What is expected >> Would you repeat the whole listing exactly?

Source material >>
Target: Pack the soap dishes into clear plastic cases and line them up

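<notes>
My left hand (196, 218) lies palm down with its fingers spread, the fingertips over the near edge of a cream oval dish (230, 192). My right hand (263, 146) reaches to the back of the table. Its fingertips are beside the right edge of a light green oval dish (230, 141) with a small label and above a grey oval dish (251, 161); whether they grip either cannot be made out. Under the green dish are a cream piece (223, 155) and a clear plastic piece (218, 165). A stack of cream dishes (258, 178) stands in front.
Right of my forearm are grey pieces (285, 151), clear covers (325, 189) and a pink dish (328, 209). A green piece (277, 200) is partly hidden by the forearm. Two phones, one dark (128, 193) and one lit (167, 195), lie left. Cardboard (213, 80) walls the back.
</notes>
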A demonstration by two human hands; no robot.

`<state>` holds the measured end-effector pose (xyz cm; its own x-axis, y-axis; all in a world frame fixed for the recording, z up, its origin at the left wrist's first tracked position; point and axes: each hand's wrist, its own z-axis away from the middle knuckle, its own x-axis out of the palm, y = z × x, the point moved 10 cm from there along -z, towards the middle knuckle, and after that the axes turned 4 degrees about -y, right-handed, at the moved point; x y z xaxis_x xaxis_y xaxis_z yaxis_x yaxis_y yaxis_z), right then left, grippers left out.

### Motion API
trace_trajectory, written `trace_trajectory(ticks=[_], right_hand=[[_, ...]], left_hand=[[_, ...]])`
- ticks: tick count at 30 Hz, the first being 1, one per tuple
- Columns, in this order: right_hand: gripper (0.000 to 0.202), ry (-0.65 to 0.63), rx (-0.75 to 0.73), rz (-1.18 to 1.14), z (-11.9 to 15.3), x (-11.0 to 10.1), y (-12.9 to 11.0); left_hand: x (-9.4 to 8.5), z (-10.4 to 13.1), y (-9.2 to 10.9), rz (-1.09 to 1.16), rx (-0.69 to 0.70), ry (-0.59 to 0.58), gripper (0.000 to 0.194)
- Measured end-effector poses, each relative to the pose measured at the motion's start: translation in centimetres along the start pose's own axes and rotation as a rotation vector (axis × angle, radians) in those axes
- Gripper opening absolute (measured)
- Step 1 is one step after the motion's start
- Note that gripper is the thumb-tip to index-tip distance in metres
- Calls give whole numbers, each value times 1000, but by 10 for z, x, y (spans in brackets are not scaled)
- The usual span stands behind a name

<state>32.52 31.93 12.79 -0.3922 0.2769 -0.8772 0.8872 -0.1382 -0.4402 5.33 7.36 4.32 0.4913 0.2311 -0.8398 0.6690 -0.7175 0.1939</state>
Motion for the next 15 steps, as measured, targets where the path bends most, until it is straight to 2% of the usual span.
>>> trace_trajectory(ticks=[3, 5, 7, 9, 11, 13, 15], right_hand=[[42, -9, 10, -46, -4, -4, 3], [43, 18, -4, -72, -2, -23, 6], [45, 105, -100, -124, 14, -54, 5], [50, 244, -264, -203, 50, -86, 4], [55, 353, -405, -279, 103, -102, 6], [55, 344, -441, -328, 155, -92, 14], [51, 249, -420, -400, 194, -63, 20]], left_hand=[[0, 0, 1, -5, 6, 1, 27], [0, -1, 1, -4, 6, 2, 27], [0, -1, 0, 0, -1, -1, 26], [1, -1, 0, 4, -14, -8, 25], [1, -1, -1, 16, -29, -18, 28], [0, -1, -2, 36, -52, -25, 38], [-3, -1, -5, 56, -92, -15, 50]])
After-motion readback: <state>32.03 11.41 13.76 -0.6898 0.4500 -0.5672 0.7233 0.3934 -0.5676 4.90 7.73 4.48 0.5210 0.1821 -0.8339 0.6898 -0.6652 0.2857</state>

Output for this exercise >>
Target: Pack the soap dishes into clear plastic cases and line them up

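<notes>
My left hand (196, 218) lies palm down with its fingers spread, the fingertips over the near edge of a cream oval dish (230, 192). My right hand (263, 146) reaches to the back of the table. Its fingertips are beside the right edge of a light green oval dish (230, 141) with a small label and above a grey oval dish (251, 161); whether they grip either cannot be made out. Under the green dish are a cream piece (223, 155) and a clear plastic piece (218, 165). A stack of cream dishes (258, 178) stands in front.
Right of my forearm are grey pieces (285, 151), clear covers (325, 189) and a pink dish (328, 209). A green piece (277, 200) is partly hidden by the forearm. Two phones, one dark (128, 193) and one lit (167, 195), lie left. Cardboard (213, 80) walls the back.
</notes>
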A demonstration by two human hands; no robot.

`<state>` holds the measured end-effector pose (xyz cm; its own x-axis, y-axis; all in a world frame fixed for the recording, z up, its origin at the left wrist's first tracked position; point and axes: each hand's wrist, its own z-axis away from the middle knuckle, its own x-axis out of the palm, y = z × x, the point moved 10 cm from there along -z, towards the middle knuckle, and after that the axes turned 4 degrees about -y, right-handed, at the moved point; x y z xaxis_x xaxis_y xaxis_z yaxis_x yaxis_y yaxis_z), right then left, grippers left out.

### Motion API
trace_trajectory, written `trace_trajectory(ticks=[_], right_hand=[[_, ...]], left_hand=[[_, ...]])`
- ticks: tick count at 30 Hz, the first being 1, one per tuple
- Columns, in this order: right_hand: gripper (0.000 to 0.202), ry (-0.65 to 0.63), rx (-0.75 to 0.73), rz (-1.18 to 1.14), z (-11.9 to 15.3), x (-11.0 to 10.1), y (-12.9 to 11.0); left_hand: x (-9.4 to 8.5), z (-10.4 to 13.1), y (-9.2 to 10.9), rz (-1.09 to 1.16), rx (-0.69 to 0.70), ry (-0.59 to 0.58), gripper (0.000 to 0.194)
- Measured end-effector poses, each relative to the pose measured at the motion's start: translation in centimetres along the start pose's own axes and rotation as a rotation vector (axis × angle, radians) in those axes
- Gripper opening absolute (measured)
- Step 1 is one step after the motion's start
- Note that gripper is the thumb-tip to index-tip distance in metres
- Calls give whole numbers, each value times 1000, but by 10 for z, x, y (spans in brackets are not scaled)
- The usual span stands behind a name

<state>32.52 31.93 12.79 -0.3922 0.2769 -0.8772 0.8872 -0.1382 -0.4402 5.33 7.36 4.32 0.4913 0.2311 -0.8398 0.6690 -0.7175 0.1939</state>
Motion for the next 15 steps, as measured, targets where the path bends most, until it is straight to 2% of the usual span.
>>> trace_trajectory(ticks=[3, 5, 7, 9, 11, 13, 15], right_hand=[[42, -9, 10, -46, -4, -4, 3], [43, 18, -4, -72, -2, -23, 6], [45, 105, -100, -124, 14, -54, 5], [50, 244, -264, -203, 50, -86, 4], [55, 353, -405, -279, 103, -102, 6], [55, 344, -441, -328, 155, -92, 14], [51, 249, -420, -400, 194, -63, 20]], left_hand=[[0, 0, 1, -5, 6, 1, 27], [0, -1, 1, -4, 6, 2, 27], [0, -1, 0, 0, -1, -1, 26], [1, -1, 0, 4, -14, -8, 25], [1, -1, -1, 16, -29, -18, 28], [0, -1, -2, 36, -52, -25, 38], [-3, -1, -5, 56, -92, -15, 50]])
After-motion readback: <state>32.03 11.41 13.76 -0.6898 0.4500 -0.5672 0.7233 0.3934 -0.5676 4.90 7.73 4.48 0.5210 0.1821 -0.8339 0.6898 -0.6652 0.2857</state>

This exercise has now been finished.